Исключение советским законодателем прокурора из числа субъектов, принимающих участие в приостановлении расследования (следователь для приостановления расследования стал передавать дело в суд напрямую, лишь уведомляя прокурора о принятом решении), привело к тому, что после выздоровления обвиняемого дело должно было быть передано судом обратно следователю, т. е. на стадию предварительного расследования. При этом сама деятельность суда по приостановлению расследования стала аналогичной утверждению решения подчиненного начальником. Поэтому логичным является включение психического заболевания обвиняемого, ставшего основанием приостановления судебного производства, в перечень оснований ППР.
Дальнейшие изменения норм института ППР связаны с принятием ВЦИК и СНК РСФСР постановления о внесении изменений в УПК от 20 октября 1929 г. Согласно ему глава XVII УПК РСФСР (1923 г.), называвшаяся «Окончание предварительного следствия», была представлена в редакции «Приостановление и окончание предварительного следствия». В ст. 202 данной главы законодатель закрепил, что предварительное расследование приостанавливается в случае «неизвестности пребывания подследственного» и «его психического расстройства или иного удостоверенного врачом, состоящим на государственной службе, тяжелого болезненного состояния». Таким образом, впервые на законодательном уровне в качестве основания ППР стало рассматриваться не только психическое, но и иное «тяжелое» расстройство здоровья. Аналогичные изменения в УПК БССР внесены не были. Однако существовавшая практика отработки тех или иных нововведений сначала в РСФСР, а затем унификация в соответствии с ними национального законодательства и судебно-следственной практики союзных республик позволяет утверждать, что это же обстоятельство применялось в качестве оснований ППР и в нашей стране.
Причины закрепления нового основания объявления перерыва в расследовании вызваны, как представляется, ограничением советским законодателем сроков расследования. Так, по УУС 1864 г. судебный следователь мог, если считал целесообразным, осуществлять производство по делу в пределах срока давности привлечения лица к уголовной ответственности. Поэтому причин рассматривать болезнь лица в качестве фактора, требующего принятия какого-либо процессуального решения о движении дела, у него не было. Закон предоставлял следователю право, «соображаясь с большею или меньшею важностью дела», либо просто выждать, когда обвиняемый выздоровеет, либо выбыть для проведения процессуальных действий по месту нахождения обвиняемого (ст. 397). В то время как УПК РСФСР 1922 г. (ст. 107, 119) и УПК РСФСР, УПК БССР 1923 г. (ст. 105,116) ограничили срок предварительного расследования. Для дознания он составил 1 месяц с момента возбуждения дела (срок этот не продлевался), а для предварительного следствия - 2 месяца с момента «объявления подозреваемому лицу постановления о привлечении его в качестве обвиняемого». Одновременно устанавливался механизм продления срока следствия: он мог быть продлен самим следователем с уведомлением прокурора о «причинах, задерживающих окончание следствия», что можно назвать «мягким» способом ограничения сроков производства по уголовному делу. Итогом такого решения законодателя стала необходимость для следователя каким-либо образом реагировать на заболевание обвиняемого, которое не позволяло провести с ним процессуальные действия и в результате своевременно окончить производство по делу. Поскольку данному препятствию были свойственны те же признаки, что и основаниям ППР (объективность, временность, связь с личностью обвиняемого), то законодатель связал его наступление с возможностью объявления перерыва в производстве по делу.

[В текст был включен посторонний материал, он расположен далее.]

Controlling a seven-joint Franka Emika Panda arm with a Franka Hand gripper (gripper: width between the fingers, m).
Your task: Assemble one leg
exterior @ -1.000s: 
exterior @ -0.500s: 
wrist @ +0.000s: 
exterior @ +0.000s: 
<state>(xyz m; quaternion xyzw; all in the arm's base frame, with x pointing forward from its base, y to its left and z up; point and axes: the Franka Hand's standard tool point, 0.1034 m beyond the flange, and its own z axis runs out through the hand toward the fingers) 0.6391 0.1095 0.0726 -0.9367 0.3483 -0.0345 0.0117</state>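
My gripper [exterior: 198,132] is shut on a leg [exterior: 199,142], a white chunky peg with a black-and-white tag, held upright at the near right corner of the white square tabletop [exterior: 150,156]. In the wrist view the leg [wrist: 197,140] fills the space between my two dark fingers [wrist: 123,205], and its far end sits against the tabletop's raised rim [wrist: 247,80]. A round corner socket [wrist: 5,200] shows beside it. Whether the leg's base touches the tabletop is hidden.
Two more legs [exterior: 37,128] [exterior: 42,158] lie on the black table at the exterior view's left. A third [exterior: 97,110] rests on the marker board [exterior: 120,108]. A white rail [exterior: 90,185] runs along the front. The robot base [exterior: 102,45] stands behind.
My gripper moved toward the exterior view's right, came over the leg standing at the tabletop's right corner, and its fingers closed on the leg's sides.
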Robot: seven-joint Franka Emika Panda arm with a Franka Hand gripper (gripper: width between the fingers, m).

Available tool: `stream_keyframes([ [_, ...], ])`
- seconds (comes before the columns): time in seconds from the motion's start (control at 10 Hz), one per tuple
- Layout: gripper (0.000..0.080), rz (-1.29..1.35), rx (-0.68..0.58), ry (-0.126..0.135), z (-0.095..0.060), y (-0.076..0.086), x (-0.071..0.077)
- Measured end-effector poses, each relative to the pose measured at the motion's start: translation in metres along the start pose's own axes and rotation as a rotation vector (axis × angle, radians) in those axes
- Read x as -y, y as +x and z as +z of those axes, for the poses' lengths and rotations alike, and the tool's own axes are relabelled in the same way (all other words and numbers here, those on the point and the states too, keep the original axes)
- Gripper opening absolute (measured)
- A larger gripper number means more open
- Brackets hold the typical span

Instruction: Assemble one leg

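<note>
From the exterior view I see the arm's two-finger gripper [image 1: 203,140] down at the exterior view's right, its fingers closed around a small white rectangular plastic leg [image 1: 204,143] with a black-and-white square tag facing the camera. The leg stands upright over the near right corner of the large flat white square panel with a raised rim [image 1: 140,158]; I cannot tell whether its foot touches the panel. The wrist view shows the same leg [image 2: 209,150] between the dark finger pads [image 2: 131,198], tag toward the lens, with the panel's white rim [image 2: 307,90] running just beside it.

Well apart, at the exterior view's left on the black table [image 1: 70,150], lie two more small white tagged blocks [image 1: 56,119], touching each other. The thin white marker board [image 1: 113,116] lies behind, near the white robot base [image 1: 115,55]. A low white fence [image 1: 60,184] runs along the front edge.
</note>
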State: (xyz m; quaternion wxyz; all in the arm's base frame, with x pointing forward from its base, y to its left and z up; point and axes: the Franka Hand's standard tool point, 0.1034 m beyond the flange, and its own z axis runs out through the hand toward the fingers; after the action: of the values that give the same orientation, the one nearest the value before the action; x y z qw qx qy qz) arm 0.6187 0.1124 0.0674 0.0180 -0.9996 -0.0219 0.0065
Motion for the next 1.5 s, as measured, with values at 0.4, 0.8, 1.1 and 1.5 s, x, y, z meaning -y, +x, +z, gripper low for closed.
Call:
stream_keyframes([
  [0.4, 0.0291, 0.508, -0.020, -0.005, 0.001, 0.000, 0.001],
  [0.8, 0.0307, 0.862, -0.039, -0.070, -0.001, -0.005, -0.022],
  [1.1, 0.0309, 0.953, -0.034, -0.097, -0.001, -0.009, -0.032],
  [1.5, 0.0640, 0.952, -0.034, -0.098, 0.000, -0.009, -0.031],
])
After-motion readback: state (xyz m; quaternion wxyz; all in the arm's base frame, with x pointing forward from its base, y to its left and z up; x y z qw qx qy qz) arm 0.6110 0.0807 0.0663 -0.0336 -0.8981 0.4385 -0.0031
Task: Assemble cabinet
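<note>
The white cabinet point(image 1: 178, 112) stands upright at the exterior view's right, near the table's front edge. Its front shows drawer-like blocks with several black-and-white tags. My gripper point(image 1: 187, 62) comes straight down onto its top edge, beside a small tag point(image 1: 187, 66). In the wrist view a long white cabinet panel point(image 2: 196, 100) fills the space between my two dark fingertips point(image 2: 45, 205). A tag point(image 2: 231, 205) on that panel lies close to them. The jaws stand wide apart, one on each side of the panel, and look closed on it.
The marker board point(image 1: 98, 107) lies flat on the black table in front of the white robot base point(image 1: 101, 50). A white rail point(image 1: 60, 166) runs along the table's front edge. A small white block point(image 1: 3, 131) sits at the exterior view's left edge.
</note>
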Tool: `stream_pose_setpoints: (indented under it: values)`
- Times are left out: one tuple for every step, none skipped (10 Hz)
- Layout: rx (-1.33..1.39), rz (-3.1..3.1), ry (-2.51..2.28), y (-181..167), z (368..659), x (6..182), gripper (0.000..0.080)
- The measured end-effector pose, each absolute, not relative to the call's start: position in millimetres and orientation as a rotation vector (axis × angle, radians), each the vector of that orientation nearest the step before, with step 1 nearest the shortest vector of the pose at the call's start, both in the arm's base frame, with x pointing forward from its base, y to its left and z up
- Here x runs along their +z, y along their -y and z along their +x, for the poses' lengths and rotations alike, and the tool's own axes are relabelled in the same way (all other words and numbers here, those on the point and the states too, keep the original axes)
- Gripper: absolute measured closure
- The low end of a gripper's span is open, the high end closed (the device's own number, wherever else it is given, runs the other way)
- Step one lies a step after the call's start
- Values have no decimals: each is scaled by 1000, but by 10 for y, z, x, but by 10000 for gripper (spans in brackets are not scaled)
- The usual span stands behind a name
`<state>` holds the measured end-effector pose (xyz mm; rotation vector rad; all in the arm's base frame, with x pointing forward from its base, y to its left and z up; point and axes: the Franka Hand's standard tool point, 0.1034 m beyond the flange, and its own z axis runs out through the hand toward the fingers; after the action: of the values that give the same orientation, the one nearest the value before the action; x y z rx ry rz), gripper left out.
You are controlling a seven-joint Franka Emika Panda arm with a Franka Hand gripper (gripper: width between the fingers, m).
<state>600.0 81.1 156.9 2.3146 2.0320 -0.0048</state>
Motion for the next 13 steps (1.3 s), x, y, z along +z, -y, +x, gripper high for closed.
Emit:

В 1928-1930 гг. также изменился порядок приостановления производства по делу: это право перешло вначале к прокурору5, а затем и к самому следователю (дознавателю)4. Право приостановления расследования сохраняется за следователем (дознавателем) и в настоящее время.
Причины первого изменения (передачи прокурору права приостанавливать расследование) очевидны: к концу 20-х годов XX в. в Советском Союзе устанавливается авторитарный политико-правовой режим. Законодательство (в том числе уголовное и уголовно-процессуальное) и органы управления полностью ориентируются на обеспечение устойчивости функционирования данной системы государственной власти6. В результате усиливается роль прокурорского надзора, что в конце 20-х годов привело к полному процессуальному и административному подчинению следователей прокурорам. По сути, следователи из самостоятельной процессуальной фигуры превращаются в «агентов прокурора»7. В этом контексте естественна и передача прокурору от суда права приостановления расследования.
Последующее наделение следователя и дознавателя правом самостоятельного приостановления расследования как бы противоречит указанному подходу законодателя, но, по сути, это результат (хоть и побочный) все тех же политических и социальных процессов, происходящих в стране. Как отмечает А. Ф. Вишневский, переход в 1929 г. от экономических методов управления народным хозяйством к административно-командным рычагам явился «важнейшим условием и причиной (прежде всего экономической) политических репрессий»8, которые возрастают в том же 1929 г.9 и очень быстро приобретают массовый характер.
Для эффективности карательной политики требовалось сокращение сроков расследования и судебного производства. С 1929 г. в РСФСР сроки следствия сокращаются до 2 месяцев с момента возбуждения дела (в УПК БССР подобное ограничение было введено в 1934 г.). Одновременно следователи соответствующими постановлениями ЦИК РСФСР и союзных республик лишаются права самостоятельно продлевать сроки расследования. Теперь данное решение стало санкционироваться прокурорами области10 (до 3 месяцев) и республики (свыше 3 месяцев). С усилением репрессий в 30-е годы по так называемым контрреволюционным и другим преступлениям, где так или иначе затрагивались интересы государства, сроки расследования сокращаются до 10 и даже 3-5 дней11. В результате ускорение расследования становится средством реализации карательной уголовной политики государства. Следствием ускорения расследования и возбуждения большого количества уголовных дел стало распространение упрощенчества в процессуальной деятельности12. Как отмечал Н. Лаговиер, встречались факты, когда в суд направлялись дела не только без предъявления обвинения, но даже без вынесения постановления о возбуждении уголовного дела13. Но и это не позволило обеспечить окончание производства по всем уголовным делам в требуемые сроки. Не случайно в БССР для расследования уголовных дел делегировались сотрудники из других республик, с которыми при этом не всегда удавалось организовать проведение занятий по изучению национальных УК и УПК14.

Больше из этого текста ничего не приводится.